**EXERCISE PROMPT:**
Output each record below exactly, and include all of them.
EXERCISE INPUT below:
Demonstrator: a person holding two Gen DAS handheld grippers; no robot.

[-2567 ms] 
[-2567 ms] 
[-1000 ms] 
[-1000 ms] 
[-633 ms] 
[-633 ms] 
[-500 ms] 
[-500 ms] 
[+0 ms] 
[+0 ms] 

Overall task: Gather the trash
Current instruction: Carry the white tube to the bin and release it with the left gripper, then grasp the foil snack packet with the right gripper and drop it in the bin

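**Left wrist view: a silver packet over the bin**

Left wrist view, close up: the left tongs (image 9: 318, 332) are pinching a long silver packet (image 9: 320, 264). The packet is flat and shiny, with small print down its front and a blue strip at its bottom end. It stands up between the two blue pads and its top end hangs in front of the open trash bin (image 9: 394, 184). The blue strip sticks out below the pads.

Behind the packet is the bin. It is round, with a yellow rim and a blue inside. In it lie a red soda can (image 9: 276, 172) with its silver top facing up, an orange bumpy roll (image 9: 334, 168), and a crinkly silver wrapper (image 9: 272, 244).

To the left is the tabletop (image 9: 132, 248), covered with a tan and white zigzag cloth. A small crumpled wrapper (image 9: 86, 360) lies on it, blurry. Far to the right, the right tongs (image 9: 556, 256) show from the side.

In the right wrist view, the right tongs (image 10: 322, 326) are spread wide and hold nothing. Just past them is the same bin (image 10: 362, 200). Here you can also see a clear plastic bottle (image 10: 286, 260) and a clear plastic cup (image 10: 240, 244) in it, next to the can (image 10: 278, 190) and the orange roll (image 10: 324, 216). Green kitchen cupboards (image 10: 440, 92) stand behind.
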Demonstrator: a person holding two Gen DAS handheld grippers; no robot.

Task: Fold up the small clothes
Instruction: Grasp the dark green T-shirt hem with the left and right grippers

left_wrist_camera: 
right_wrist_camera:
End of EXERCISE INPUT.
**SOLUTION TO THIS PROBLEM:**
Demonstrator: a person holding two Gen DAS handheld grippers; no robot.

[-2567 ms] 
[-2567 ms] 
[-1000 ms] 
[-1000 ms] 
[-633 ms] 
[-633 ms] 
[-500 ms] 
[-500 ms] 
[+0 ms] 
[+0 ms] 

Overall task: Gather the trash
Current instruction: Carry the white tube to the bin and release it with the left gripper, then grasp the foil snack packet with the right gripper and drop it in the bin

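**Left wrist view: a silver packet over the bin**

Left wrist view, close up: the left tongs (image 9: 318, 332) are pinching a long silver packet (image 9: 320, 264). The packet is flat and shiny, with small print down its front and a blue strip at its bottom end. It stands up between the two blue pads and its top end hangs in front of the open trash bin (image 9: 394, 184). The blue strip sticks out below the pads.

Behind the packet is the bin. It is round, with a yellow rim and a blue inside. In it lie a red soda can (image 9: 276, 172) with its silver top facing up, an orange bumpy roll (image 9: 334, 168), and a crinkly silver wrapper (image 9: 272, 244).

To the left is the tabletop (image 9: 132, 248), covered with a tan and white zigzag cloth. A small crumpled wrapper (image 9: 86, 360) lies on it, blurry. Far to the right, the right tongs (image 9: 556, 256) show from the side.

In the right wrist view, the right tongs (image 10: 322, 326) are spread wide and hold nothing. Just past them is the same bin (image 10: 362, 200). Here you can also see a clear plastic bottle (image 10: 286, 260) and a clear plastic cup (image 10: 240, 244) in it, next to the can (image 10: 278, 190) and the orange roll (image 10: 324, 216). Green kitchen cupboards (image 10: 440, 92) stand behind.
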Demonstrator: a person holding two Gen DAS handheld grippers; no robot.

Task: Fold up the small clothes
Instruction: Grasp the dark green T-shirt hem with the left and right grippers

left_wrist_camera: 
right_wrist_camera:

No further output is needed here.